We’ve also agreed to spend some time sightseeing and with his friends in Jaipur, and to then drive south to Sadri near Rankpur to visit his mum and dad, sister, uncles and aunts, and countless cousins. I fear I'll struggle to remember all their names - many of them sound so similar to the unfamiliar Western ear: Gajendra, Shivendra, Ravindra... If time permits, we’ll also try to meet up with the headmaster of the school where he earned his gold medal.
An elephant never forgets. Despite advancing years, I haven't forgotten this colourful elephant either (Amber 1997).
Making all our reservations was generally painless. I suppose I could have thrown the itinerary at a travel agent to handle but, having spent most of my working life in the travel industry, I decided to do it myself. I was born in Wembley, not far from Southall, both of which now have Indian populations to rival those of Delhi. A sweep of the Internet, followed by a quick call to Southall Travel found Virgin flights London to Delhi and Mumbai to London at unbeatable prices.
Registration on the Jet Airways website secured flights from Mumbai to Goa and back. I chose not to attempt buying Lajpal’s seat at the Indian Residents rate - which would have involved reconfiguring my computer to pretend it was in India rather than England - so paid for us both at the higher Foreign Nationals rate. More on this dual pricing scam another time.
Flights from Delhi to Jaipur seemed disproportionately expensive. The trains didn’t connect with my flight from the UK, so I'd have to waste time and money on a night stop in Delhi. And bouncing around in a bus really isn't my style. However, in an on-line travel forum, I found a recommended and very experienced driver/guide to take me from Delhi to Jaipur in his car, a Tata Indica. He’ll remain with us for our first week, returning to Jaipur in time for us to catch an overnight train to Mumbai - all at a fraction of the price of even the cheapest self-drive rental car in Europe, and with the convenience of transport on tap.
Hotel bookings were generally simple, although I was let down by my favourite AccomLine, an Australian hotel reservation company I’ve used several times before for hotel bookings in Europe; they have previously always provided such terrific deals. This time, however, they couldn’t even come up with a room at the hotel I wanted in downtown Mumbai, and instead offered me one which was over an hour away near the airport. So, I tried to book my preferred hotel direct by e-mail. It was confirmed immediately at the full public rate - which turned out to be 35%!l(MISSING)ower than AccomLine’s advertised price! On reflection, perhaps they did me a favour.
Elephants are everywhere. Some are real, others are just carvings.
By far the most complicated and frustrating were the train reservations. We need to be in the right place at the right time and standing in line hoping for seats or sleepers from the foreign tourist quota on a particular train would have been a bit risky. We’ve all seen films of people hanging from the sides of Indian trains, so imagine what the station queues might be like in peak season.
Indian Railways have a website, which provides loads of useful information, as does The Man in Seat Sixty-One. There are eight different classes on Indian Railways, so it pays to know your stuff. There doesn't appear to be any difference in price for tourists (although I guess we usually buy seats in the higher priced classes anyway), there are discounts for senior citizens, and you can even request an upper or lower berth if you're booking a sleeper. To book trains in advance, I had to go to the Indian Railway Catering and Tourism Corporation website.
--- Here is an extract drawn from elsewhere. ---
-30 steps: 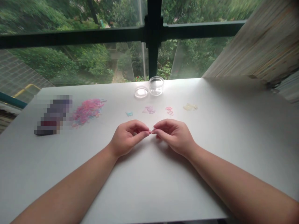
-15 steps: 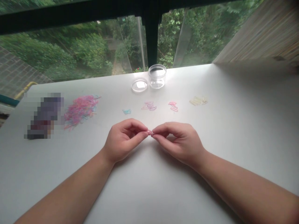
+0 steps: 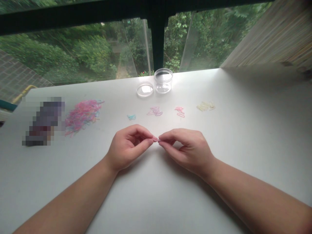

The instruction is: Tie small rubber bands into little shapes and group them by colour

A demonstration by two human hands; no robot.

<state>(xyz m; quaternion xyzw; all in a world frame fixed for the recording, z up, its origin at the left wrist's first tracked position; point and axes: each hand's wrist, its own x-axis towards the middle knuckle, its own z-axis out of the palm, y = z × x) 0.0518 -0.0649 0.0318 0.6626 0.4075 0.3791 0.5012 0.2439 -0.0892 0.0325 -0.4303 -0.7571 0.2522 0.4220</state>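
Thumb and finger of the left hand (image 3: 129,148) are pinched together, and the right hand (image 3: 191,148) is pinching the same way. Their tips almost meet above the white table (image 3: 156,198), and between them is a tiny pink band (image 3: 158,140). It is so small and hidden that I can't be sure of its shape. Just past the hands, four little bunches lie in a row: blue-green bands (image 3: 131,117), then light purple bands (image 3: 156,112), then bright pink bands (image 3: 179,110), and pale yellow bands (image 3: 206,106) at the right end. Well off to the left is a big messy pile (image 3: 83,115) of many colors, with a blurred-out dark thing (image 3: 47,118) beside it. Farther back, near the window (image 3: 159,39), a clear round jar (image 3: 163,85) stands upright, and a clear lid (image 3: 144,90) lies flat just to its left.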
Once registered, I found I could only book sixty days prior to travel, excluding the date of travel, and quotas seemed so small that I had to book almost as soon as seats went on sale at eight o’clock in the morning, Indian time. That’s 2.30 in the wee small hours of the morning GMT. Fortunately, at my age, I sometimes need to get up in the middle of the night anyway!
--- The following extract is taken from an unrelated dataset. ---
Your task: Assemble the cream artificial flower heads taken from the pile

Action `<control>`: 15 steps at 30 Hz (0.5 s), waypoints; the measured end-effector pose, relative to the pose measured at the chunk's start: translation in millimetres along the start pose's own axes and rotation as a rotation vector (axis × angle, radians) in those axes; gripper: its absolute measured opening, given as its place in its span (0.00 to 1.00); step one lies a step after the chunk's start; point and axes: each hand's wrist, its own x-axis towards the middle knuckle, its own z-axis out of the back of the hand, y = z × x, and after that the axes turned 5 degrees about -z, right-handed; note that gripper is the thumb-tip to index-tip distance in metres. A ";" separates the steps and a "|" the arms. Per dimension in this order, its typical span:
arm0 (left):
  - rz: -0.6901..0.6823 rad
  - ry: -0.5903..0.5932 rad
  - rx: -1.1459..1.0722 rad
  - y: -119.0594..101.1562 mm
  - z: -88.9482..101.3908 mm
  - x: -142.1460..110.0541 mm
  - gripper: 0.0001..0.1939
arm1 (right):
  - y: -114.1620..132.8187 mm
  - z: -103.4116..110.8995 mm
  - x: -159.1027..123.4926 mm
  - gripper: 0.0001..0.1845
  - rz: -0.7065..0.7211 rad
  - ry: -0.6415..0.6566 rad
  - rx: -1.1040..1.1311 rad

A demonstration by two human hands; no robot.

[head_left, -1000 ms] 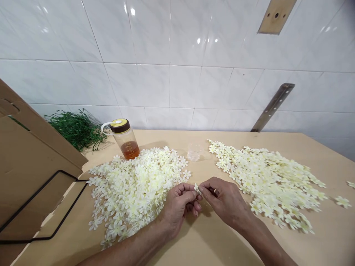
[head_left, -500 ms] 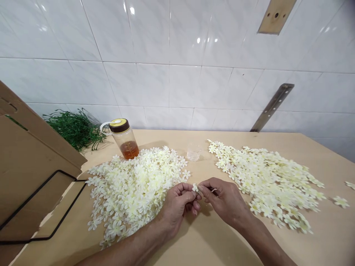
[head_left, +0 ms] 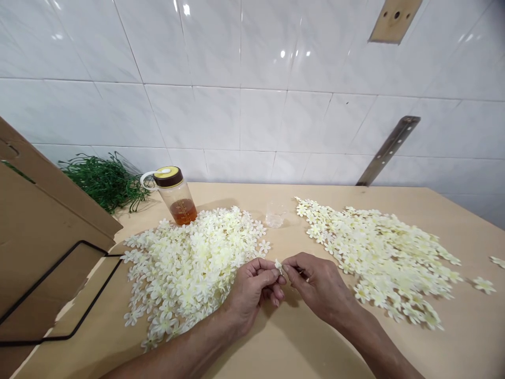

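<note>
A small white artificial flower (head_left: 278, 266) is pinched between my two hands above the near middle of the table. My left hand (head_left: 256, 288) holds it with thumb and forefinger, the other fingers curled below. From the other side, the thumb and forefinger of my right hand (head_left: 317, 284) grip the same flower. A large heap of loose cream-white flower heads (head_left: 197, 268) lies beside my left hand. A flatter spread of similar flower heads (head_left: 386, 258) lies to the right of my right hand.
Behind the left heap stands a bottle (head_left: 173, 195) with amber liquid. A small clear cup (head_left: 275, 215) sits between the heaps. Green artificial stems (head_left: 106, 181) lie at the back left, near a cardboard box (head_left: 47, 242) and a black wire frame (head_left: 97, 297). A tiled wall (head_left: 221, 121) closes the back.
The flower has turned slightly between my fingertips, and a pale bit seen by my right fingers no longer shows. Both hands stay in nearly the same place.
</note>
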 end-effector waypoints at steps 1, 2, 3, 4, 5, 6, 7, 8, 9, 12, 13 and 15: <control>0.003 0.005 0.000 0.1 0.2 0.2 0.05 | -0.2 -0.6 -0.2 0.13 -0.002 -0.004 0.004; 0.004 0.010 -0.002 0.2 0.4 0.4 0.05 | -0.4 -1.1 -0.2 0.12 -0.003 -0.007 0.008; 0.004 0.012 -0.006 0.3 0.6 0.5 0.04 | -0.7 -1.4 -0.1 0.12 -0.006 -0.007 0.011; 0.005 0.012 -0.011 0.2 0.8 0.6 0.04 | -0.9 -1.4 0.1 0.12 -0.014 -0.008 0.013; 0.008 0.011 -0.015 0.1 1.0 0.6 0.04 | -1.2 -1.0 0.4 0.11 -0.026 -0.006 0.015; 0.012 0.008 -0.020 -0.2 1.1 0.5 0.04 | -1.4 -0.2 0.7 0.11 -0.041 -0.001 0.020; 0.018 0.006 -0.024 -0.5 1.3 0.3 0.04 | -1.7 1.1 1.0 0.11 -0.053 0.010 0.030; 0.022 0.004 -0.028 -0.8 1.5 0.2 0.04 | -2.0 2.6 1.2 0.11 -0.060 0.026 0.044; 0.025 0.004 -0.034 -1.0 1.7 0.1 0.04 | -2.3 4.3 1.5 0.11 -0.061 0.047 0.060; 0.029 0.015 -0.040 -1.0 2.6 0.5 0.05 | -2.9 8.4 2.2 0.10 -0.046 0.088 0.086; 0.031 0.020 -0.036 -0.7 2.8 0.8 0.06 | -3.1 9.0 2.3 0.10 -0.045 0.085 0.081; 0.036 0.021 -0.020 -0.3 2.9 1.2 0.07 | -3.3 8.7 2.3 0.11 -0.044 0.071 0.061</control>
Except for bookings on a few prestigious trains, you can’t organise e-tickets. Also, you can’t arrange to pick up rail tickets at the station or have them sent to you outside of India. Fortunately, I’d already booked my hotel in Jaipur, so I e-mailed the manager authorising him to accept the tickets, and asked IRCTC to send them there. They were sent from Delhi to Jaipur by courier at no extra charge and they arrived within a few days. Imagine a British rail company doing that. In your dreams!